Fatto il taglio dei parlamentari, gli alleati devono ancora lavorare sulle misure «compensative» proposte dal Pd e accettate dai 5 Stelle in una formula – quella del «documento politico» dei capigruppo – che rimanda a successive discussioni. Delle modifiche al bicameralismo paritario e della sfiducia costruttiva gli sherpa della maggioranza hanno parlato quasi solo per accorgersi di avere punti di vista ancora lontani. E rinviare tutto a dicembre. Lontanissima è anche l’intesa sulla legge elettorale. L’esigenza di recuperare almeno un po’ della rappresentatività perduta con il taglio di 345 parlamentari non lascerebbe alternative a una nuova legge proporzionale, ma ogni giorno piove una proposta diversa: modello spagnolo, Rosatellum tris, modello greco. Per le forze minori della maggioranza c’è un problema in più: togliere dalla Costituzione la base regionale per l’elezione del senato, come da richiesta di Leu accettata dai 5 Stelle, garantisce loro la possibilità di avere una delegazione anche nel nuovo senato ristretto. Ma quella modifica costituzionale è anche la via aperta per una legge elettorale con ballottaggio nazionale, sul genere dell’Italicum (già dichiarato illegittimo), che invece per i partiti più piccoli sarebbe pesantissimo.

Persino i tre punti sui quali l’intesa invece c’è ed è solida, non mancano problemi tecnici. Si tratta di piccole modifiche: la equiparazione dell’ elettorato attivo (18 anni) e passivo (25 anni) per camera e senato; la già ricordata eliminazione della base regionale per l’elezione del senato e la riduzione da tre a due dei delegati regionali per l’elezione del presidente della Repubblica (mantenendo la rappresentanza delle minoranze, si dice, ma non sarà semplice garantirlo davvero). Il problema è il modo di trasformare questi impegni in leggi. Gli emendamenti sono già scritti, ma non è detto che il «treno» che la maggioranza ha da tempo individuato sia quello giusto. Si tratta della legge che abbassa a 18 anni l’età di voto per il senato, approvata alla camera e in partenza il 21 ottobre in commissione a palazzo Madama.

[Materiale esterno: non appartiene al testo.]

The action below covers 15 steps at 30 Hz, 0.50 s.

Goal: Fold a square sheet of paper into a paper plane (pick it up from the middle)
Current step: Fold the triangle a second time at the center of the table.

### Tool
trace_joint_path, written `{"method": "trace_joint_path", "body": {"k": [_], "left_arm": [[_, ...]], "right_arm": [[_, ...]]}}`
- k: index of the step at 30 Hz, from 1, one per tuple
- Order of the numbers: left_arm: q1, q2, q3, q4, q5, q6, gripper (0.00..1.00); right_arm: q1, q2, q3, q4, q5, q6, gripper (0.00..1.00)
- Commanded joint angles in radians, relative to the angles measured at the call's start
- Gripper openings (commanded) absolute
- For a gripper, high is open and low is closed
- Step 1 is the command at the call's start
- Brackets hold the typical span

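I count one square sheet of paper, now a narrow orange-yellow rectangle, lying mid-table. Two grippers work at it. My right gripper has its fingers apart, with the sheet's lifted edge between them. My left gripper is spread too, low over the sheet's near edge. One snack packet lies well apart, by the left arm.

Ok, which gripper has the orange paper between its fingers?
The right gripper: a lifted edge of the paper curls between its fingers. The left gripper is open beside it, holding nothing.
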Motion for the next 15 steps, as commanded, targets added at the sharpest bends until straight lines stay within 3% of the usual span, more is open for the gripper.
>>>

I tre emendamenti agirebbero su tre articoli diversi della Costituzione (57, 58 e 83) mentre il disegno di legge originario si occupa solo dell’articolo 58. Soprattutto per la riduzione dei delegati regionali è difficile riconoscere l’attinenza al provvedimento. Inoltre i 5 Stelle hanno fatto presente al Pd di continuare a preferire la via di riforme puntuali della Carta: più che a emendamenti pensano ad almeno un altro disegno di legge costituzionale autonomo. Ma adesso i grillini non hanno voglia di mettere in dubbio l’accordo sul «contesto» che ha permesso l’approvazione quasi unanime del taglio dei parlamentari. Piuttosto confidano nel presidente della commissione affari costituzionali, il leghista Borghesi, e nella sua interpretazione rigida del regolamento.